***** DATA SHOWN
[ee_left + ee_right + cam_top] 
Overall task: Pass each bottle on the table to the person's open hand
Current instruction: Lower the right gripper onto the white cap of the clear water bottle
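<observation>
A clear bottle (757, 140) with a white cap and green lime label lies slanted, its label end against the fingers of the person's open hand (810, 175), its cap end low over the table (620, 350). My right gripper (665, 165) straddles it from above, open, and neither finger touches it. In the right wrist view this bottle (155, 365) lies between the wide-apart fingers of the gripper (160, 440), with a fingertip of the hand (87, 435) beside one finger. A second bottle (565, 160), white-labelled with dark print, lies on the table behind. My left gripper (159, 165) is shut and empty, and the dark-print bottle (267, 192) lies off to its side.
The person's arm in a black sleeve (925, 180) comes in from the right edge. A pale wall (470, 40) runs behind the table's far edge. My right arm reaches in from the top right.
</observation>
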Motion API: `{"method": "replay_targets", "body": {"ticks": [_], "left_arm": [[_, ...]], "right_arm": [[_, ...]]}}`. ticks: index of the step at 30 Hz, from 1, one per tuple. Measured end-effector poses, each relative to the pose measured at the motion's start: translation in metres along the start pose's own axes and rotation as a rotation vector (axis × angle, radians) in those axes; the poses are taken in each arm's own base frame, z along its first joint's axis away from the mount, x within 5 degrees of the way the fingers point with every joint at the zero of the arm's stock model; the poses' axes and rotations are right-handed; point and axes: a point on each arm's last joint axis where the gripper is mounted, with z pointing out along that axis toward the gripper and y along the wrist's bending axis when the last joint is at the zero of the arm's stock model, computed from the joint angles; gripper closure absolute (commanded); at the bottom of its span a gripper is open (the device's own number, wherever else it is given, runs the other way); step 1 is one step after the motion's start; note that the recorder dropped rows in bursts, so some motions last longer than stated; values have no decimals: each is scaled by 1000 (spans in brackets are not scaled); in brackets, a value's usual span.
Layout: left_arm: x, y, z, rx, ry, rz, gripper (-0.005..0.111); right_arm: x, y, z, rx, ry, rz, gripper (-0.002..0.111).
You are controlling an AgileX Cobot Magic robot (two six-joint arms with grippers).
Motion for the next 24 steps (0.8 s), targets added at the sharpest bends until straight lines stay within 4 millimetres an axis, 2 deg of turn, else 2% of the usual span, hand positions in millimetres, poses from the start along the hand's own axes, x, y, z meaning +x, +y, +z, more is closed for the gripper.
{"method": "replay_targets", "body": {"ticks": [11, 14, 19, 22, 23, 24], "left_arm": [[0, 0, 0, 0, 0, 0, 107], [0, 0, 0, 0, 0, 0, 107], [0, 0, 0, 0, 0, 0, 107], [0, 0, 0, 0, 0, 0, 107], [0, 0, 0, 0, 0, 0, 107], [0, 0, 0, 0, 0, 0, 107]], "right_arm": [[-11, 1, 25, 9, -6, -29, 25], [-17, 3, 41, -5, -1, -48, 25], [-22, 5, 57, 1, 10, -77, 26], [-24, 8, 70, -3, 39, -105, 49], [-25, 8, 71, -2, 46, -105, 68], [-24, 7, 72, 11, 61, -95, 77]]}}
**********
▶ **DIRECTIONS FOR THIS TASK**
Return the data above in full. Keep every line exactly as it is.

▶ **WRITTEN SOLUTION**
[ee_left + ee_right + cam_top] 
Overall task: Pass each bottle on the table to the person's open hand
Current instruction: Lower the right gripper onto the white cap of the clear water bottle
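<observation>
A clear bottle (757, 140) with a white cap and green lime label lies slanted, its label end against the fingers of the person's open hand (810, 175), its cap end low over the table (620, 350). My right gripper (665, 165) straddles it from above, open, and neither finger touches it. In the right wrist view this bottle (155, 365) lies between the wide-apart fingers of the gripper (160, 440), with a fingertip of the hand (87, 435) beside one finger. A second bottle (565, 160), white-labelled with dark print, lies on the table behind. My left gripper (159, 165) is shut and empty, and the dark-print bottle (267, 192) lies off to its side.
The person's arm in a black sleeve (925, 180) comes in from the right edge. A pale wall (470, 40) runs behind the table's far edge. My right arm reaches in from the top right.
</observation>
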Motion API: `{"method": "replay_targets", "body": {"ticks": [_], "left_arm": [[_, ...]], "right_arm": [[_, ...]]}}`. ticks: index of the step at 30 Hz, from 1, one per tuple. Measured end-effector poses, each relative to the pose measured at the motion's start: translation in metres along the start pose's own axes and rotation as a rotation vector (axis × angle, radians) in those axes; the poses are taken in each arm's own base frame, z along its first joint's axis away from the mount, x within 5 degrees of the way the fingers point with every joint at the zero of the arm's stock model; the poses' axes and rotations are right-handed; point and axes: a point on each arm's last joint axis where the gripper is mounted, with z pointing out along that axis toward the gripper and y along the wrist's bending axis when the last joint is at the zero of the arm's stock model, computed from the joint angles; gripper closure absolute (commanded); at the bottom of its span a gripper is open (the device's own number, wherever else it is given, runs the other way); step 1 is one step after the motion's start; note that the recorder dropped rows in bursts, so some motions last longer than stated; values have no decimals: each is scaled by 1000 (spans in brackets are not scaled); in brackets, a value's usual span.
Layout: left_arm: x, y, z, rx, ry, rz, gripper (-0.005..0.111); right_arm: x, y, z, rx, ry, rz, gripper (-0.002..0.111).
You are controlling an AgileX Cobot Magic robot (two six-joint arms with grippers).
Motion for the next 24 steps (0.8 s), targets added at the sharpest bends until straight lines stay within 4 millimetres an axis, 2 deg of turn, else 2% of the usual span, hand positions in millimetres, poses from the start along the hand's own axes, x, y, z meaning +x, +y, +z, more is closed for the gripper.
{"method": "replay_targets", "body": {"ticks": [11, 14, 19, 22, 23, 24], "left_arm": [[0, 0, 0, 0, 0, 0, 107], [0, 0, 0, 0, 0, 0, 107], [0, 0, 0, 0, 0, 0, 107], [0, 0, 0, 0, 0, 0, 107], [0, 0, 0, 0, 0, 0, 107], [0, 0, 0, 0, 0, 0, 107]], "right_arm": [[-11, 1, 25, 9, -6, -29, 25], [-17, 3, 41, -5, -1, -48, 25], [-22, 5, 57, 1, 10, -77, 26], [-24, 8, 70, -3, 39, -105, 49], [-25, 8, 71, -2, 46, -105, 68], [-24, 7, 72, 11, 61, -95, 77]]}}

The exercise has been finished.